For the subsequent X-rays of the same area, after the initial 
surgery indicate that those fragments are no longer there.

And as I stated, I thought I had retrieved two of them.  The 
major one or ones now being missing.  The small one related 
to the bone or most closely related to the bone, and I will put 
back up here----

Mr. SPECTER. On the new X-rays which you put up, would you 
identify them first by indicating the date the X-ray was taken?

Dr. GREGORY. Yes; the date of the X-ray is the same, 
November 22, 1963, and they may be identified as Exhibit "C" 
anteroposterior view postoperative, which is this one.

Mr. SPECTER. Did they bear the same numbers, Dr. Gregory?

Dr. GREGORY. They will bear the same numbers; yes.

Mr. DULLES. I think you had better get them marked. We 
haven't got them marked yet "A," "B," and "C."

Representative BOGGS. Postoperative, these are after the 
operation?

Dr. GREGORY. These two.  This one was made before the 
wound was dealt with.

Mr. SPECTER Which one?

Dr. GREGORY. "A" is the one made before the wound was 
dealt with surgically.

Senator COOPER.  Could you mark it 4 "A,"  "B,"  "C," and 
"D," Doctor?

Mr. McCLOY. Is that "B," we have had another "B" here, 
you know?

Dr.  GREGORY.  This  is  "C."   "A"  and  "C"  are comparable  
X-rays,  one  made before and one made after the operation 
was carried out.

Before the operation, you will note a large fragment of metal 
visible here, not visible in this one. You will also note a small 
satellite fragment not visible here.  A second piece of metal 
visible preoperatively is still present postoperatively.

No effort incidentally is made to dissect for these fragments.  
They are small, they are proverbial needles in hay stacks, and
we know from experience that small flakes of metal of this
kind do not ordinarily produce difficulty in the future, but that 
the extensive dissection required to find them may produce 
such consequences and so we choose to leave them inside 
unless we chance upon them, and on this occasion, those 
bits of metal recovered were simply found by chance in the 
course of removing necrotized material.

Other than that the X-rays have nothing more to offer so far 
as the wrist is concerned.

Mr. SPECTER. May we then reserve 692 for "C" and 693 for 
"D"?

Dr. GREGORY. I will put the other marks on these.

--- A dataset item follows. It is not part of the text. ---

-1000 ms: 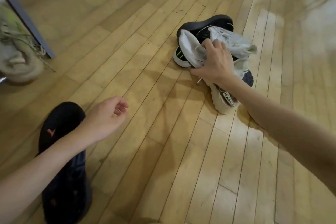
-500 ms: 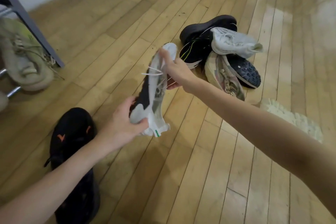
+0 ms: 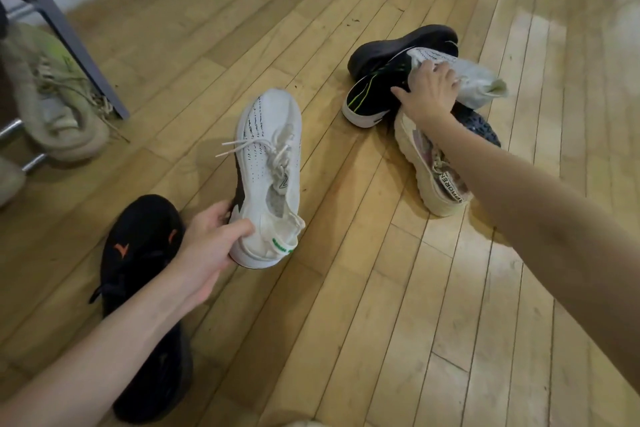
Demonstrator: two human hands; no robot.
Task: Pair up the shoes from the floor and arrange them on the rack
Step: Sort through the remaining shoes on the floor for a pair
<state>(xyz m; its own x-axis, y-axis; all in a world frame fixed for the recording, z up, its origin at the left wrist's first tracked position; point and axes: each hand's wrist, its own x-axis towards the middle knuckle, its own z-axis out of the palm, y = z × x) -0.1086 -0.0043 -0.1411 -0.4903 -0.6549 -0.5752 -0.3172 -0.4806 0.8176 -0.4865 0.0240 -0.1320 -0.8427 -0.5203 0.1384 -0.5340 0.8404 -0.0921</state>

Senator COOPER. So ordered.

Dr. GREGORY. For your convenience.

Mr. DULLES. Was the wound of exit in the wrist also jagged 
like the wound of entry or was there, what differences were 
there between the wound of entry and the wound of exit?

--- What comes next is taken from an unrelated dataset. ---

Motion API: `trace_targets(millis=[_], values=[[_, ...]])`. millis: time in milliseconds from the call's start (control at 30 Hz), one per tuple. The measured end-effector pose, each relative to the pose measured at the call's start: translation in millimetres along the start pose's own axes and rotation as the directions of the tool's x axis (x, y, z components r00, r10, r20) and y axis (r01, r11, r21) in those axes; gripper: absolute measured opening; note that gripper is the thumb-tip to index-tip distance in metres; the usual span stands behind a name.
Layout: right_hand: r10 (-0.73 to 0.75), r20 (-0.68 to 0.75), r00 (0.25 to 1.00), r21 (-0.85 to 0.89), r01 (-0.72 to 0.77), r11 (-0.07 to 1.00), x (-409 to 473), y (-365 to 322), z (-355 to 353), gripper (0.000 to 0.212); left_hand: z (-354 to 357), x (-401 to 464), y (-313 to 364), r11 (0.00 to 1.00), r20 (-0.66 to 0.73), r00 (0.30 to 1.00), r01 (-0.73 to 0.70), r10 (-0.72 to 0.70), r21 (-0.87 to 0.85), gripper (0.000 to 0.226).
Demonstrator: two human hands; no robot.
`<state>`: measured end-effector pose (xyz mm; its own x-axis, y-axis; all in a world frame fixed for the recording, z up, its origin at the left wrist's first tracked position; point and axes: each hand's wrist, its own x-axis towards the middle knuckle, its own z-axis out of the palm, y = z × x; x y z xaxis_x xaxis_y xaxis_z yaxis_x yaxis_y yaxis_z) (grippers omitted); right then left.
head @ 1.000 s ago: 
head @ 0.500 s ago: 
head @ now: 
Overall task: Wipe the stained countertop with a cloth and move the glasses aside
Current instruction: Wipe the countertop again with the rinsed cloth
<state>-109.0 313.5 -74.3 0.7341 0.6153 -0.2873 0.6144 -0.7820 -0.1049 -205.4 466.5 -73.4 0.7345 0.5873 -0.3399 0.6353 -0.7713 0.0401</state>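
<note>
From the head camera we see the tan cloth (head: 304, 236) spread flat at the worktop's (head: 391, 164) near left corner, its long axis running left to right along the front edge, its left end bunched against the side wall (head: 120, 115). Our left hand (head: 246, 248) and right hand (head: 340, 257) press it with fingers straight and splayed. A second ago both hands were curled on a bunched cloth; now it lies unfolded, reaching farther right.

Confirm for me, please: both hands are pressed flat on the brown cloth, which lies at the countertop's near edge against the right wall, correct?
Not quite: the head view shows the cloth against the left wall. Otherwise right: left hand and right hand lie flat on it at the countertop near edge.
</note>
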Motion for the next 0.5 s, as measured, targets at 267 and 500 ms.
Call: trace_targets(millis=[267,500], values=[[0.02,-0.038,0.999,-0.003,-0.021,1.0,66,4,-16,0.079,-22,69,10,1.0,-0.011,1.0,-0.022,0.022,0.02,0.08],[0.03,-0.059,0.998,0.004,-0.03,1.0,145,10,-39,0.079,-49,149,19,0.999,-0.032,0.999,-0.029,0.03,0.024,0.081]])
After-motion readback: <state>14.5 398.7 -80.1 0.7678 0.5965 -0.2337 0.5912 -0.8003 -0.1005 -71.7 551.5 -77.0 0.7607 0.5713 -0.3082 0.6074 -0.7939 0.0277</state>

Dr. GREGORY. The wound of exit was disposed transversely 
across the wrist exactly as I have it marked here.  It was in 
the nature of a small laceration, perhaps a centimeter and 
a half in length, about a half an inch long, and it lay in the 
skin creases so that as you examined the wrist casually it 
was a very innocent looking thing indeed, and it was not 
until it was probed that its true nature in connection with 
the remainder of the wound was evident.

Senator RUSSELL. When did you first see this bullet, Doctor, 
the one you have just described in your testimony?

Dr. GREGORY. This bullet?

Senator RUSSELL. Yes.

Dr. GREGORY. This morning, sir.

Senator RUSSELL. You had never seen it until this morning?

Dr. GREGORY. I had never seen it before this time.

Mr. SPECTER Dr. Gregory, what was then the relative size 
of the wounds on the back and front side of the wrist itself?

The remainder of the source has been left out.